WASHINGTON (7News) — Reporter’s Notebook: So much is being done in our region to alleviate the humanitarian crisis in Eastern Europe following Russian’s invasion of Ukraine. This story features a local woman bound and determined to save her homeland.
Annie Raush-Gernet never imagined her entire driveway in Mt. Airy, Maryland would serve as a gateway of hope for her war-ravaged homeland.
Raush-Gernet says, “At least if we can help with this it will help them to survive and hold on.”
This 37-year-old businesswoman, who grew up in Ukraine, recently organized a massive aid drive in response to the humanitarian crisis in Eastern Europe.
“And my heart is still there so it hurts me so much. My people and Ukrainians are going to be hurt,” says Raush-Gernet.
For Annie, this is deeply personal. Countless friends and family, including her 83-year-old grandmother, are in harm’s way.

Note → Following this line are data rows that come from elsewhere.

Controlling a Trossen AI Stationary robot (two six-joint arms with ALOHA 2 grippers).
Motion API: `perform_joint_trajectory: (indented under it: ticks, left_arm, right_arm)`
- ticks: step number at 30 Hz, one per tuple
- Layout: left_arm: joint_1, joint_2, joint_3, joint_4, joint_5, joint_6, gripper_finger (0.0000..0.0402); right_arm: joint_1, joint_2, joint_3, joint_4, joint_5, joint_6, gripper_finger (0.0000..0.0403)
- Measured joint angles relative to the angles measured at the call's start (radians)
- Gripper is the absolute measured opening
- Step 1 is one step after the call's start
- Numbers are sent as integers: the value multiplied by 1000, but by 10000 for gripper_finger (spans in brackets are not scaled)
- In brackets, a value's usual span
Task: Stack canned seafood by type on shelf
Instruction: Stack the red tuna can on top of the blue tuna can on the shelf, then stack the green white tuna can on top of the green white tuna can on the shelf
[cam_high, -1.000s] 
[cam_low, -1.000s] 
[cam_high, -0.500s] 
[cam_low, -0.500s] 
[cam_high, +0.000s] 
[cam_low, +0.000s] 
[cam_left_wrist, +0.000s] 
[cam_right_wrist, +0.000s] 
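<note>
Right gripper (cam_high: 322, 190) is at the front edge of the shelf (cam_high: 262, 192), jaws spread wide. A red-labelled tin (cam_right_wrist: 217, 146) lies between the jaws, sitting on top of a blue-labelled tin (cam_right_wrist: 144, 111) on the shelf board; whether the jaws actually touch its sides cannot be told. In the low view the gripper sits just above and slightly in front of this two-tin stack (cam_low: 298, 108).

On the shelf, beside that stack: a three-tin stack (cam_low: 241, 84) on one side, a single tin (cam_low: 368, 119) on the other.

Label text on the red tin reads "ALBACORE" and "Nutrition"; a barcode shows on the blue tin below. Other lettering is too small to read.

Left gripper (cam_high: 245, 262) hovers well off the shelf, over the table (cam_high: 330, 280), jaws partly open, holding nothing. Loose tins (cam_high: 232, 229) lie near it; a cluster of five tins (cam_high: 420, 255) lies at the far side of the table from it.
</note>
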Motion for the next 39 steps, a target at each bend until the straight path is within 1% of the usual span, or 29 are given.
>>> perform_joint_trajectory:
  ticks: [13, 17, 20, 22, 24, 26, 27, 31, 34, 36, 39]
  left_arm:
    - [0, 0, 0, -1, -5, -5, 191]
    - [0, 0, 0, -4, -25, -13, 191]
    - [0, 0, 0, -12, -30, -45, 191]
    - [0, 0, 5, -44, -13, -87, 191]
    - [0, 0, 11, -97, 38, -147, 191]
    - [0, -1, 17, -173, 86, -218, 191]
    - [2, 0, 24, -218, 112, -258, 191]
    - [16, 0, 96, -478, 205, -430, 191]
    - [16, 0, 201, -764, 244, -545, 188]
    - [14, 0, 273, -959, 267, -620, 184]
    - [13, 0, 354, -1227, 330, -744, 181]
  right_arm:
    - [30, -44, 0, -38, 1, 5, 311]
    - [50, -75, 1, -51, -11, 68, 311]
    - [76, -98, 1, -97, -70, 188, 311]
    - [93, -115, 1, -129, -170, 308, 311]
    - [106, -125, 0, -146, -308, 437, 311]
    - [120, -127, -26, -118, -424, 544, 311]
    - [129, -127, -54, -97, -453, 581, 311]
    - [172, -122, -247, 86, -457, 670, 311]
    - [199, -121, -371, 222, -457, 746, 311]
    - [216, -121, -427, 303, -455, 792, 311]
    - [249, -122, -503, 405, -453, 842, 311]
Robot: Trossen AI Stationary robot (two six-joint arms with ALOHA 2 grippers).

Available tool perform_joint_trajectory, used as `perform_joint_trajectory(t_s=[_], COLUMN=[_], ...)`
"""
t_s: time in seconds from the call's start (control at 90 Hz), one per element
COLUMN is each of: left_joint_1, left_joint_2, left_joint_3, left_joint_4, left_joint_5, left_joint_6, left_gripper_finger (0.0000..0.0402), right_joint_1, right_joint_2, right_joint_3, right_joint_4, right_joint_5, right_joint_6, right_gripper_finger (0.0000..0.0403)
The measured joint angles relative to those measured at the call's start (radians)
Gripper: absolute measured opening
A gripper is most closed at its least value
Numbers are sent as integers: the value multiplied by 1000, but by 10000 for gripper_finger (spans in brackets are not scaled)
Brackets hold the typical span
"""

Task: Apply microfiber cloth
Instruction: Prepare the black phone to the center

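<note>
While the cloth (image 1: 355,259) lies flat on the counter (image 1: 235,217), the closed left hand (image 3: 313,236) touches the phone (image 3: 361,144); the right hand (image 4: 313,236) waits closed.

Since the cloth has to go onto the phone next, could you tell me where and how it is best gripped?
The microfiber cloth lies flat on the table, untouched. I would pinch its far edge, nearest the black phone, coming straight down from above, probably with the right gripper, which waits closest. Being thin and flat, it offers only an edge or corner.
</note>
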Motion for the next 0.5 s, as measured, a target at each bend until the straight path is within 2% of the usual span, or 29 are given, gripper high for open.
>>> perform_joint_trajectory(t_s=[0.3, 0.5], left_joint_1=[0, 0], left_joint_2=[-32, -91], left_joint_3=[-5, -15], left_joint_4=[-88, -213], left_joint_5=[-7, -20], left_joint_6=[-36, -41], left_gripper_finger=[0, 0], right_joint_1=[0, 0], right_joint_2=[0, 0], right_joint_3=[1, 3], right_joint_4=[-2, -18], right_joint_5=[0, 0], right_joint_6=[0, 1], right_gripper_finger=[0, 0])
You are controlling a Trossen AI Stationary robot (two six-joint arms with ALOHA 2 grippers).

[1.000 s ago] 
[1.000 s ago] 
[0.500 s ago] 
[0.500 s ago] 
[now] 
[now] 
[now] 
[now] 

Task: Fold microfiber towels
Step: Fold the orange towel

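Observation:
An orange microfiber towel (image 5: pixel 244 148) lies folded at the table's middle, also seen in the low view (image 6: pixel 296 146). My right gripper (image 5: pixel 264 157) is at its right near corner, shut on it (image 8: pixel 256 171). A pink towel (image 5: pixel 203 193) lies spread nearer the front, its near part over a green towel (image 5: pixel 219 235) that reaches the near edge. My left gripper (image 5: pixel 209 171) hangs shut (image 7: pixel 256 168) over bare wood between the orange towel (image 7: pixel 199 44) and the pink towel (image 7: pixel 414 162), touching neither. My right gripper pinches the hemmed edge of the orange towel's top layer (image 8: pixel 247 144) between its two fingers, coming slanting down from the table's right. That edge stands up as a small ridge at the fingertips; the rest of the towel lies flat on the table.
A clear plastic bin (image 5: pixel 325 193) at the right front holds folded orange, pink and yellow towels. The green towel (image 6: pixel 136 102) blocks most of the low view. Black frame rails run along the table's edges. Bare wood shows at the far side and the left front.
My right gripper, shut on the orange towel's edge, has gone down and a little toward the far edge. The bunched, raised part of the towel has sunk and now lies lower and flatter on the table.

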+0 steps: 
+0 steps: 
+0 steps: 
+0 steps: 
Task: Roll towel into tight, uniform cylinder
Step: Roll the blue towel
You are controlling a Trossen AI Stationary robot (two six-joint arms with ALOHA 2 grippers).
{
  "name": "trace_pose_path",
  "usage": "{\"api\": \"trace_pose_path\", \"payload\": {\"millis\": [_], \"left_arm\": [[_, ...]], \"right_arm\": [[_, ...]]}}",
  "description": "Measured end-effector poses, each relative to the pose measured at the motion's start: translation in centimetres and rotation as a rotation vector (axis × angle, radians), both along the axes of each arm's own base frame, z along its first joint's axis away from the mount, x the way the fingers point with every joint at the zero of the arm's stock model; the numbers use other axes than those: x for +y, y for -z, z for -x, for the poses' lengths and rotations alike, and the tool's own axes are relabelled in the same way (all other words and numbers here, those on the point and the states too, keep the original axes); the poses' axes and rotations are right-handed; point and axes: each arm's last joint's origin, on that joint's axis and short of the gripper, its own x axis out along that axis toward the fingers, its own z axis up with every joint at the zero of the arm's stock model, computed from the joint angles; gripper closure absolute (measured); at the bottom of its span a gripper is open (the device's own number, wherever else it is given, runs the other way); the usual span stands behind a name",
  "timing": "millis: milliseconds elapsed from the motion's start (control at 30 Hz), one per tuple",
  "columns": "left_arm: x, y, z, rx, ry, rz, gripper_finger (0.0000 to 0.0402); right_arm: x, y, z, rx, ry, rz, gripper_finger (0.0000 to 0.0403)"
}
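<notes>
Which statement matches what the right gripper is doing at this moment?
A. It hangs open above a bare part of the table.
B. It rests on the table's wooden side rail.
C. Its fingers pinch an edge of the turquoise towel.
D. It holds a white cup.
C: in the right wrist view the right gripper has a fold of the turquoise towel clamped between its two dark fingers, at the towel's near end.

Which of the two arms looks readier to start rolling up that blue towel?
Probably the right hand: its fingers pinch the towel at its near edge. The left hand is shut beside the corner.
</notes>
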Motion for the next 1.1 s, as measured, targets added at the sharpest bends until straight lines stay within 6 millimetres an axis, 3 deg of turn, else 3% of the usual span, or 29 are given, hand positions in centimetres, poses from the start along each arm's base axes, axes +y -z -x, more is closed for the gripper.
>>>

Raush-Gernet adds, “They’ve been hiding in the basements and it’s really difficult to hear that they are spending nights outside."
Hunkering down if and when the fight comes to them.
“They are Ukrainians. They don’t run. Nope. Uh uh,” emphasizes Annie.
This drive began with a simple Amazon Wish List requesting everything from medical supplies for wounded soldiers to non-perishable food for fleeing families.
Annie says, “We have a lot of stuff for babies like formulas, diapers, baby clothes, hygiene products.”
But she never expected that in less than 48 hours more than 4,000 packages landed on her porch. She and a hundred friends then spent an entire weekend culling and boxing up more than 50-thousand pounds of goods.
“It brought me to tears. I’m really thankful to everyone,” adds Annie.
And 7News On Your Side was there for a critical step in this process when employees of O’Sullivan Tree Care out of New York volunteered their time and tractor-trailers to load up dozens of palettes bound for aid organizations in Poland and Ukraine. Raush-Gernet is in a unique position in that she has scores of personal and professional connections in Ukraine helping her get aid to the right organizations on the ground.
Annie concludes, “I wish someday we can smile and laugh but at this moment probably not.”
Annie Raush-Gernet is already planning her next relief drive from her driveway so that one day she can return to the beloved fertile plains and plateaus of her homeland, to smile and laugh once again.